Benjamin-Loison / YouTube-operational-API

YouTube operational API works when YouTube Data API v3 fails.
374 stars 45 forks source link

YT operational API Search endpoint not able to fetch more than 500 results #4

Open Benjamin-Loison opened 2 years ago

Benjamin-Loison commented 2 years ago

YouTube Data API v3 Search: list endpoint is limited to 500 results:

Note: Search results are constrained to a maximum of 500 videos if your request specifies a value for the channelId parameter and sets the type parameter value to video, but it does not also set one of the forContentOwner, forDeveloper, or forMine filters.

Source: Search: list#channelId

Note that this 500 limit seems to happen not only for the documentation described case.

It seems possible to fetch more than 500 results from the YT UI (would need a small tool checking that from source code after having scrolled manually), this issue shouldn't come from my reverse-engineering code.

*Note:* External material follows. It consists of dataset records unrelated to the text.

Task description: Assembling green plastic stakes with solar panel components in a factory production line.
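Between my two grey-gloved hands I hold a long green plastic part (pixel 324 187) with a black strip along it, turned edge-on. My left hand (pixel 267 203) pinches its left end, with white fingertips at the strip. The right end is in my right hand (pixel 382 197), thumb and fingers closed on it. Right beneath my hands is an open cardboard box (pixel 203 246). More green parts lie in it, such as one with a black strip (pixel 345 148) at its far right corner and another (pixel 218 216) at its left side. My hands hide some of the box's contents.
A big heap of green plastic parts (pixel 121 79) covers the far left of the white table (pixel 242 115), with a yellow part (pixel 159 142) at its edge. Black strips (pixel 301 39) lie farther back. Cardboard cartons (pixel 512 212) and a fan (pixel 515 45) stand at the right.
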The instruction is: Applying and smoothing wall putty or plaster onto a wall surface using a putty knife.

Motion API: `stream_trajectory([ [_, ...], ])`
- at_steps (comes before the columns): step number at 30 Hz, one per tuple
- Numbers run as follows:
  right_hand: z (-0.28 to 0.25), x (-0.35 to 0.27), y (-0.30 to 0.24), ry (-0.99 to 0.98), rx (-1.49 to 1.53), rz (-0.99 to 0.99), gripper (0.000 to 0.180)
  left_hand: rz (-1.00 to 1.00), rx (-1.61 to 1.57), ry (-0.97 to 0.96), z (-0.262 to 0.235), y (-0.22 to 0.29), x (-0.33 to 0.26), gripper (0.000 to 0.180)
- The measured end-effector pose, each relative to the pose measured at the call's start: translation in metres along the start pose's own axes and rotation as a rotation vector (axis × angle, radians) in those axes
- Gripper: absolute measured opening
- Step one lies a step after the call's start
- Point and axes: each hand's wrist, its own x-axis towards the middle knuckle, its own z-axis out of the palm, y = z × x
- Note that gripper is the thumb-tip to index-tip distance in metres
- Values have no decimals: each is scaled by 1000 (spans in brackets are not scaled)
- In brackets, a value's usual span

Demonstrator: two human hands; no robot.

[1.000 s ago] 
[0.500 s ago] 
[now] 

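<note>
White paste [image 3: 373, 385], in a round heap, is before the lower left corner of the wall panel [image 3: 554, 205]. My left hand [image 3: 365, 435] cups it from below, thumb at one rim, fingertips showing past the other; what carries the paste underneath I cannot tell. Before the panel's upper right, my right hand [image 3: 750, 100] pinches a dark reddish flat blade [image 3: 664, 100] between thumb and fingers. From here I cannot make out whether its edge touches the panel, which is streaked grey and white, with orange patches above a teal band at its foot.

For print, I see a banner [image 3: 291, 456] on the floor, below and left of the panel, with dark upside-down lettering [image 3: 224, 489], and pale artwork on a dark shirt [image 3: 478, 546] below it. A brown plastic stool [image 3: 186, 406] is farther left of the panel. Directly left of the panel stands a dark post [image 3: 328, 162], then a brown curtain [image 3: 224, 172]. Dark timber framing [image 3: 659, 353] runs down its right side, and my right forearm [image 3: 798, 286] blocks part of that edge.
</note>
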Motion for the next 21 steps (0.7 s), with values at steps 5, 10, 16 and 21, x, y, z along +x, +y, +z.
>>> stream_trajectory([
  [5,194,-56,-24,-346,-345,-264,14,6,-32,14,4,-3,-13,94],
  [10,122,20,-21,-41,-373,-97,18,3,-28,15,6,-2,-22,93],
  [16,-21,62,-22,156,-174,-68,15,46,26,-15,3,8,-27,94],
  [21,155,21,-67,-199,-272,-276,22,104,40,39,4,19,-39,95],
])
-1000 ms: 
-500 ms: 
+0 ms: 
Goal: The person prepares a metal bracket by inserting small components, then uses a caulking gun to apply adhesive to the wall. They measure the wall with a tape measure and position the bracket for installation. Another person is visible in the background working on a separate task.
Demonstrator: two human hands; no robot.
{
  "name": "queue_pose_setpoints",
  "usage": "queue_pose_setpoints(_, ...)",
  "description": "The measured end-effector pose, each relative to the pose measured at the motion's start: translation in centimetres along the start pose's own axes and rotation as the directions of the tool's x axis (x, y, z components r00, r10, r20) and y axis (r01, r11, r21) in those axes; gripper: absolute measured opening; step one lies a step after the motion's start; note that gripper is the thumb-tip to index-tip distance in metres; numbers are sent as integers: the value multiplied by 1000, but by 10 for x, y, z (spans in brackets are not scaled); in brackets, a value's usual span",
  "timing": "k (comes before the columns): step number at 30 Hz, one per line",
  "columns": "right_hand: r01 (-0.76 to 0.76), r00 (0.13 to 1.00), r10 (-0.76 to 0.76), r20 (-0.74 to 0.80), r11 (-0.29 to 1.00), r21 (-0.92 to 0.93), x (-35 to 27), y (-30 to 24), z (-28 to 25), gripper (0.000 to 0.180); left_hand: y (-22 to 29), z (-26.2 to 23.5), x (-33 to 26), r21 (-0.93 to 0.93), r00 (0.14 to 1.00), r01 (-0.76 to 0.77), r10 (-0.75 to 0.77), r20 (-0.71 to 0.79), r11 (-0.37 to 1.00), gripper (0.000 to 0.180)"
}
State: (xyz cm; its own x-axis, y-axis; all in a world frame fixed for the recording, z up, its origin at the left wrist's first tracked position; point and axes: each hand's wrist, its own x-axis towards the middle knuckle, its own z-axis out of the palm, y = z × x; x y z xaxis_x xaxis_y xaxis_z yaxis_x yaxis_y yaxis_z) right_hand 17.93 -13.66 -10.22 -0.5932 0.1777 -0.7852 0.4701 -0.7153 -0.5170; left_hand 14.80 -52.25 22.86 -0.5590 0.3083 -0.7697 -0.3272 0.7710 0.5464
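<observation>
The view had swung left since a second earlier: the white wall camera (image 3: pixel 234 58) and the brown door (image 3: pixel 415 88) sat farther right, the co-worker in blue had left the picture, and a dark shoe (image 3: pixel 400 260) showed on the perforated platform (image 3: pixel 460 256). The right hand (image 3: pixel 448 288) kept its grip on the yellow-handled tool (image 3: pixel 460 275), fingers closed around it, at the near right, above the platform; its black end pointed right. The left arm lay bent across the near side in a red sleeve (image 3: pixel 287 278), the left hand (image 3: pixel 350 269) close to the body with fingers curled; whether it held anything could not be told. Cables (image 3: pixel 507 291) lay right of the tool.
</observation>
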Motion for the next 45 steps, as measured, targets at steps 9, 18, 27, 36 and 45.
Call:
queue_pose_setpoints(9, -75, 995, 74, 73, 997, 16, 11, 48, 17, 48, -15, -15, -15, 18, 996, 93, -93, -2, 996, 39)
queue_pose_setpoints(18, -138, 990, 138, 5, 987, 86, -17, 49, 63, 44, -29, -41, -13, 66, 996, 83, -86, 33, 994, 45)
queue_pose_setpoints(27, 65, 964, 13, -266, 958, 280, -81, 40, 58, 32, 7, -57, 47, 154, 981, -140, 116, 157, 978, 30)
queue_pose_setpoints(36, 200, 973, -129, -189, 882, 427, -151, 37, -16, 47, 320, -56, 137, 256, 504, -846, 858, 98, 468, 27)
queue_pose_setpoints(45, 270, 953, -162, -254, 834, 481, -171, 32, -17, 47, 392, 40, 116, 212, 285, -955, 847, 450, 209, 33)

If achieved that would help:

Could complete this list.

import requests, json

def get(url):
    return requests.get(url).text

pageToken = ''

ids = []

while True:
    url = 'https://yt.lemnoslife.com/search?part=id&q=hololive&type=video'
    if pageToken != '':
        url += '&pageToken=' + pageToken
    content = get(url)
    #print(content)
    data = json.loads(content)
    pageToken = data['nextPageToken']
    items = data['items']
    for item in items:
        id = item['id']
        if not id in ids:
            ids += [id]
    print(len(ids))

# reached 437 before KeyError: 'nextPageToken'

Related code: https://github.com/Benjamin-Loison/YouTube-operational-API/blob/9b5a7805834fd56f12afc1fb55e439a68a5a787f/search.php#L105-L117

Benjamin-Loison commented 2 years ago

YouTube UI search by query term (Test here) when filtering for only retrieving videos stopped after 549 results (filtered ago as a whole word and filtering with view gives a similar result)...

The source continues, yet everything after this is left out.